Years later, Eccleston, who also starred as the villain in Thor: The Dark World, claimed that leaving Doctor Who left him “blacklisted” by the BBC.

“What happened around Doctor Who almost destroyed my career,” he told The Guardian in March 2018. “I gave them a hit show and I left with dignity and then they put me on a blacklist. I was carrying my own insecurities as it was something I had never done before and then I was abandoned, vilified in the tabloid press and blacklisted. I was told by my agent at the time: ‘The BBC regime is against you. You’re going to have to get out of the country and wait for regime change.’ So I went away to America and I kept on working because that’s what my parents instilled in me. My dad always said to me: ‘I don’t care what you do–sweeping the floor or whatever you’re doing – just do the best job you can.’ I know it’s cliched and northern and all that bollocks, but it applies.”

In an interview with Radio Times around that same time period, Eccleston also claimed his relationship with showrunner Russell T. Davies, among others, had “irreparably” broken down during the first season.

During New York Comic Con one year later, Eccleston said that while he loved playing the Ninth Doctor, “I felt I was going to play the Doctor my way and I wasn’t going to get involved with those politics and that wasn’t workable, so off I went. I became the invisible man.”

Despite his affection for the character, Eccleston declined to return for the show’s 50th anniversary special, which reunited past Doctors including Matt Smith and David Tennant.

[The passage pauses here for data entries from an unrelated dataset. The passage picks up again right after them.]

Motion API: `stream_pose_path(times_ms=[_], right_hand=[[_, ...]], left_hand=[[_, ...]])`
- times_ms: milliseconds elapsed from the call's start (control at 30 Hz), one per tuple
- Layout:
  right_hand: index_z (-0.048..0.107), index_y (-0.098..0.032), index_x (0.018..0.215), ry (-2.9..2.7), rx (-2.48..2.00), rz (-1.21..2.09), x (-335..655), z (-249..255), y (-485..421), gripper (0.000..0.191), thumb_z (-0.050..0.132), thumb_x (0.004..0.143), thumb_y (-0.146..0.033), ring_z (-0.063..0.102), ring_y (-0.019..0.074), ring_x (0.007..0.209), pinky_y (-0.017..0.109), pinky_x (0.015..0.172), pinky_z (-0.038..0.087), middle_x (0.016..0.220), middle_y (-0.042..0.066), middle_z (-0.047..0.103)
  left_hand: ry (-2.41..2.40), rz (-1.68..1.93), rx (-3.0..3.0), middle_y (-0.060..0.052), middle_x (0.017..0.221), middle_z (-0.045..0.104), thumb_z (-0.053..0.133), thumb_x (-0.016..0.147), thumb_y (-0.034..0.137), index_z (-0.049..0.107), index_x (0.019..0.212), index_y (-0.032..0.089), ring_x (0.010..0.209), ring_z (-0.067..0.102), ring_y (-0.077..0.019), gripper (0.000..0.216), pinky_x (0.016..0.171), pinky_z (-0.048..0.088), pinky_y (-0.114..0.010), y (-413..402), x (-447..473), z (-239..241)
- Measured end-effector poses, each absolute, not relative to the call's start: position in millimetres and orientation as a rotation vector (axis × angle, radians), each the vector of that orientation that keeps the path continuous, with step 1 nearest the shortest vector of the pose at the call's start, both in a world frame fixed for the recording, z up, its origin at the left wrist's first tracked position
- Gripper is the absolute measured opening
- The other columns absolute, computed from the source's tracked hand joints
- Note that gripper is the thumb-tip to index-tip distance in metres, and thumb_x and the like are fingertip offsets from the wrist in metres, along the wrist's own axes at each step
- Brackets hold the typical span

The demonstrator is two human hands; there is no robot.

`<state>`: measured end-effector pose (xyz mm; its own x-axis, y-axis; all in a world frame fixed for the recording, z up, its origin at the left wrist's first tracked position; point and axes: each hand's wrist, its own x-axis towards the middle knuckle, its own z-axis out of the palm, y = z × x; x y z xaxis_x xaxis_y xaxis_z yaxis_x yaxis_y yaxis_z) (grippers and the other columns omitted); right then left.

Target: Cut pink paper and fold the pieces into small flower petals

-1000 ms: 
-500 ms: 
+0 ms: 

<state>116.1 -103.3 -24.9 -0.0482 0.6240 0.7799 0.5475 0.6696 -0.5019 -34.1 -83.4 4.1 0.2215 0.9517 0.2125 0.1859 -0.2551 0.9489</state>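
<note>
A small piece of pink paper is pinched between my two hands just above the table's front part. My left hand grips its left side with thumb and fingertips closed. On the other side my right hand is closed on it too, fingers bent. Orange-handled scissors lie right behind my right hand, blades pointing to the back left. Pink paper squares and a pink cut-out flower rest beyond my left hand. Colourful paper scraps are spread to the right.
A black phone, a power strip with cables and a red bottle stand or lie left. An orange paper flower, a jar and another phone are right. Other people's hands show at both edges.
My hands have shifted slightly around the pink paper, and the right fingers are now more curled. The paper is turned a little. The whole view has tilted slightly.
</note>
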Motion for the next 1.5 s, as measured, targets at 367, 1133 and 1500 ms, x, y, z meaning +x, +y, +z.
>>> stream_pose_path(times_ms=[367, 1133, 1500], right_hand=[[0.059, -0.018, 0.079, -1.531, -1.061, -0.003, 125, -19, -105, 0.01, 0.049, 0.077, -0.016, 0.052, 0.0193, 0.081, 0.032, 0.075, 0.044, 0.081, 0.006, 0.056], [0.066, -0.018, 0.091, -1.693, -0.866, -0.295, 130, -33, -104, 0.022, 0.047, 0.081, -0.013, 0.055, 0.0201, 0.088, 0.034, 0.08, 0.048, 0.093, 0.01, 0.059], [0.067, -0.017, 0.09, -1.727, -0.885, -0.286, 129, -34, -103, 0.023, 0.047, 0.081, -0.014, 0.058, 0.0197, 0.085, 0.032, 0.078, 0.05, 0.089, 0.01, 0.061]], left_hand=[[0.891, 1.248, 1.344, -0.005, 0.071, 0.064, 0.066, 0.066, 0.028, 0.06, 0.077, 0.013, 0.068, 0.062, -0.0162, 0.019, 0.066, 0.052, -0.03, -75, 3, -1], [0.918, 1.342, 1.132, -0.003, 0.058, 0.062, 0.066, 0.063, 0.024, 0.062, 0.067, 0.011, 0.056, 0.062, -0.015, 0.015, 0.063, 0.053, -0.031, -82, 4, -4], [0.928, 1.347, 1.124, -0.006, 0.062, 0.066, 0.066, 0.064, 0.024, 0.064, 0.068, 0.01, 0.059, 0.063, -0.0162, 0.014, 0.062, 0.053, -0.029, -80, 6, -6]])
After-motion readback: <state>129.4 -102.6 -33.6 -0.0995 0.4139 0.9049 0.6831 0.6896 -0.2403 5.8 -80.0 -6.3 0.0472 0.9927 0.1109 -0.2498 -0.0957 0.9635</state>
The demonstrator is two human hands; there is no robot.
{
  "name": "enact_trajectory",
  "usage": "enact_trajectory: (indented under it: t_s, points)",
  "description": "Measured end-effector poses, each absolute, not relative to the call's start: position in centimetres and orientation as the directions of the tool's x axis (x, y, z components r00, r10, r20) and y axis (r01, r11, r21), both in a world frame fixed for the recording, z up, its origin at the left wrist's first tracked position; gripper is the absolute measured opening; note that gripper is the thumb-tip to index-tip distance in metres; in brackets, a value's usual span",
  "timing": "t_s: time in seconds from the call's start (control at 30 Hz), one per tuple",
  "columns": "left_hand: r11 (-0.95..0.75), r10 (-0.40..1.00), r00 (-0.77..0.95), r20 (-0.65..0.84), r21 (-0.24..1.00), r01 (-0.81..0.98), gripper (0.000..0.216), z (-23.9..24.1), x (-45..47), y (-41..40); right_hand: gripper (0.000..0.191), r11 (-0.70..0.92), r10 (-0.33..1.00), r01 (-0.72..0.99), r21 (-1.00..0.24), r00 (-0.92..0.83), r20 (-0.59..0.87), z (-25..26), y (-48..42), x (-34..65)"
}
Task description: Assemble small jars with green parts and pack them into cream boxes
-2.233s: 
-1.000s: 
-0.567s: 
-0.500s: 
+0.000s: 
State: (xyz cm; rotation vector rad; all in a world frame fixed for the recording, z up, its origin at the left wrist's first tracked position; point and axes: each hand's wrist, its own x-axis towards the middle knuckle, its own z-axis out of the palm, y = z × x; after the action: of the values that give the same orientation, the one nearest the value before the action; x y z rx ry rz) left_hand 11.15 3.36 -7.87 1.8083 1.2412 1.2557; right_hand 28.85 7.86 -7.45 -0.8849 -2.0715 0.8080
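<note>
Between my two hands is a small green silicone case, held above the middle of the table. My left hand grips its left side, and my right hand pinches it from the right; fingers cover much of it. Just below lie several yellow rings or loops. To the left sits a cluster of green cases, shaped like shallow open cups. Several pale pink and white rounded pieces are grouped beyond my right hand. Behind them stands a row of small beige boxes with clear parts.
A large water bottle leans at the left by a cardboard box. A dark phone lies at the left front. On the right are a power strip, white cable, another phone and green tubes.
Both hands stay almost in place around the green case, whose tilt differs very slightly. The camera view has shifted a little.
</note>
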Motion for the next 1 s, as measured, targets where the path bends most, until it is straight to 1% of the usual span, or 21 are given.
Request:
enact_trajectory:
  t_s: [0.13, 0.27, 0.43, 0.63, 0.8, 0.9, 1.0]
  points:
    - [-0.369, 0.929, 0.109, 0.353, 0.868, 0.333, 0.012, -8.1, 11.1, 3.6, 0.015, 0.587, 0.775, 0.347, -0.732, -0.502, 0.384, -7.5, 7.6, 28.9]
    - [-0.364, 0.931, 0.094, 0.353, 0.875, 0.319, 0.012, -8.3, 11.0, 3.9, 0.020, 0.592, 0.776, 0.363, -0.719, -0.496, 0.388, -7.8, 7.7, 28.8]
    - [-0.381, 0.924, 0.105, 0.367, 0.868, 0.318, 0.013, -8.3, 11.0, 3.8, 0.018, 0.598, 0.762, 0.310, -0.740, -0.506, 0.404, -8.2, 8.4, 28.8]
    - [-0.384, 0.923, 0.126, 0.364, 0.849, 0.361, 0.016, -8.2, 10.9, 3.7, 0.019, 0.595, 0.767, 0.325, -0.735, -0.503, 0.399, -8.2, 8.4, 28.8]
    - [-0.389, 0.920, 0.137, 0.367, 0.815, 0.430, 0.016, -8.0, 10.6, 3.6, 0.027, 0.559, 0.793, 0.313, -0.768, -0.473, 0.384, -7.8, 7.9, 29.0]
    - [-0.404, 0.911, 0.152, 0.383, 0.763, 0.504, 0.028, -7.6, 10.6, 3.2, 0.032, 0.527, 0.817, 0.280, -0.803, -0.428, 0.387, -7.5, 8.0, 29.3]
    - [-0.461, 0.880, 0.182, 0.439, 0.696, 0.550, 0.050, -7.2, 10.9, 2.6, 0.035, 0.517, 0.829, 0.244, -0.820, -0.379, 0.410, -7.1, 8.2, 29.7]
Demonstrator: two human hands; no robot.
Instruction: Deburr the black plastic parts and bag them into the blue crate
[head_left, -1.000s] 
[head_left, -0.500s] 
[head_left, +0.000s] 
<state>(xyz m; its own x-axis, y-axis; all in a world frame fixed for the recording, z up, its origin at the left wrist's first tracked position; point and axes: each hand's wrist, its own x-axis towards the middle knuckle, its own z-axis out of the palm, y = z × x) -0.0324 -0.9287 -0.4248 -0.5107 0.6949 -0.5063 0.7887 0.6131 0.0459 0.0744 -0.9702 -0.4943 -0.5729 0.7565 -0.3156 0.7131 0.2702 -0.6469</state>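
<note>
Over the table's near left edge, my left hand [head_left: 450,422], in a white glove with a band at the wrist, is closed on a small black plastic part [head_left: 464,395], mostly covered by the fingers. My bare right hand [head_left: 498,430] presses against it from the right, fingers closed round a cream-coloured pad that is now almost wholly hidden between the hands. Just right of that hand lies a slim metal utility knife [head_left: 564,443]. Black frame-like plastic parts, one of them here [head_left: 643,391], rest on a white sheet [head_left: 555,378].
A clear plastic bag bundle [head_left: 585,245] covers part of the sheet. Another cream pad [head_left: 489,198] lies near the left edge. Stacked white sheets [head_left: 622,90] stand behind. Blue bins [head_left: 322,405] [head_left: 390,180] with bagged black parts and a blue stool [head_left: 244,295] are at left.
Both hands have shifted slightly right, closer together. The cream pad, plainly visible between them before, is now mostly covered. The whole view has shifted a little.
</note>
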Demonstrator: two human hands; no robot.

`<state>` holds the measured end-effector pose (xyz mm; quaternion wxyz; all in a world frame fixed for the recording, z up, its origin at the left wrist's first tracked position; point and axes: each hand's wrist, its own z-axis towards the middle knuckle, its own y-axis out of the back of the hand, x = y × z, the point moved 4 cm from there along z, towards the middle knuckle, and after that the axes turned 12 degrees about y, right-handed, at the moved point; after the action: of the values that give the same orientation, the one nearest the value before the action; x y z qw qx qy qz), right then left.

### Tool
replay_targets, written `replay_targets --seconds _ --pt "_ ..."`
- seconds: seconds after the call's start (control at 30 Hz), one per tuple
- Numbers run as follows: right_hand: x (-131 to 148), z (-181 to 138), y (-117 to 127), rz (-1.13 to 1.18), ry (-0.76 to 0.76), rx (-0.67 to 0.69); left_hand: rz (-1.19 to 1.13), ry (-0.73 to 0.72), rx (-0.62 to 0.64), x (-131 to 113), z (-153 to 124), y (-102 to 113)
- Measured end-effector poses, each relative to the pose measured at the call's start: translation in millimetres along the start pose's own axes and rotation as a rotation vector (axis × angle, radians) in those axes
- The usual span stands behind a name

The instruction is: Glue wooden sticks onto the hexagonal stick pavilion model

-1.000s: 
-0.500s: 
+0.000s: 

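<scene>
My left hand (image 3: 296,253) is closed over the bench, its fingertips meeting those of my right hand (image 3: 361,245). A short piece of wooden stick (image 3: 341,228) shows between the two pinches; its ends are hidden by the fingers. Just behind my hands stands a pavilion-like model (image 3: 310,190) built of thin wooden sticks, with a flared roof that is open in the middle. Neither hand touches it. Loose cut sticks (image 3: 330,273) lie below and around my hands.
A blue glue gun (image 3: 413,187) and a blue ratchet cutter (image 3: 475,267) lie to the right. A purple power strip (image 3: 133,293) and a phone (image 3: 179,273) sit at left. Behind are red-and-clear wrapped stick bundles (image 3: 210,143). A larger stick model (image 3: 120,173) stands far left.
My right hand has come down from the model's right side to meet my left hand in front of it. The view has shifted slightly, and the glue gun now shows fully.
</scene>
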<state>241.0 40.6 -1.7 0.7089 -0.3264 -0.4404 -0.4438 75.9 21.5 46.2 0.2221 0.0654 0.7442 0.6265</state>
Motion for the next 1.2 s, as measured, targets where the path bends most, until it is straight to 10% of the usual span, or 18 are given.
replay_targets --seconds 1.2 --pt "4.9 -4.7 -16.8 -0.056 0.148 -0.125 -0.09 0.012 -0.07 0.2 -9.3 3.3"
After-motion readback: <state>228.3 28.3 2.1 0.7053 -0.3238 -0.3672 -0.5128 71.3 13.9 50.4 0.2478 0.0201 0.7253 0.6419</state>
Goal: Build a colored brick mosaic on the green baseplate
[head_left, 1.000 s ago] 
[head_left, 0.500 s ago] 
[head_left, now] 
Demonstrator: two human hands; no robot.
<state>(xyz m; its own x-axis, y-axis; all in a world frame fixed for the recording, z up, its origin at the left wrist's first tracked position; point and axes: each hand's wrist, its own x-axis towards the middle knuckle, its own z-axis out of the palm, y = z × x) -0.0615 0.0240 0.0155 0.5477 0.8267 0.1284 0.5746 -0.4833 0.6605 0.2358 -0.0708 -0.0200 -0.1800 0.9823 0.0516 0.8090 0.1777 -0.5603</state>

“When I read it, I felt that it was basically myself, Matt and Dave riffing off the fact that we used to be the Doctors,” Eccleston said at New York Comic Con in 2019, io9 reported. “I personally didn’t feel like the narrative was strong enough, particularly for the Ninth Doctor because I’d taken quite a lot of abuse in my own country when I left. … As the show was being celebrated I was being abused in the press and that was hard to take and very confusing. So I looked at it and I thought is this really the way I want to come back and I decided it wasn’t.”

The audio series starring Eccleston is set to launch in May 2021 and will be released across four box sets. The full cast and storyline will be revealed at a later date.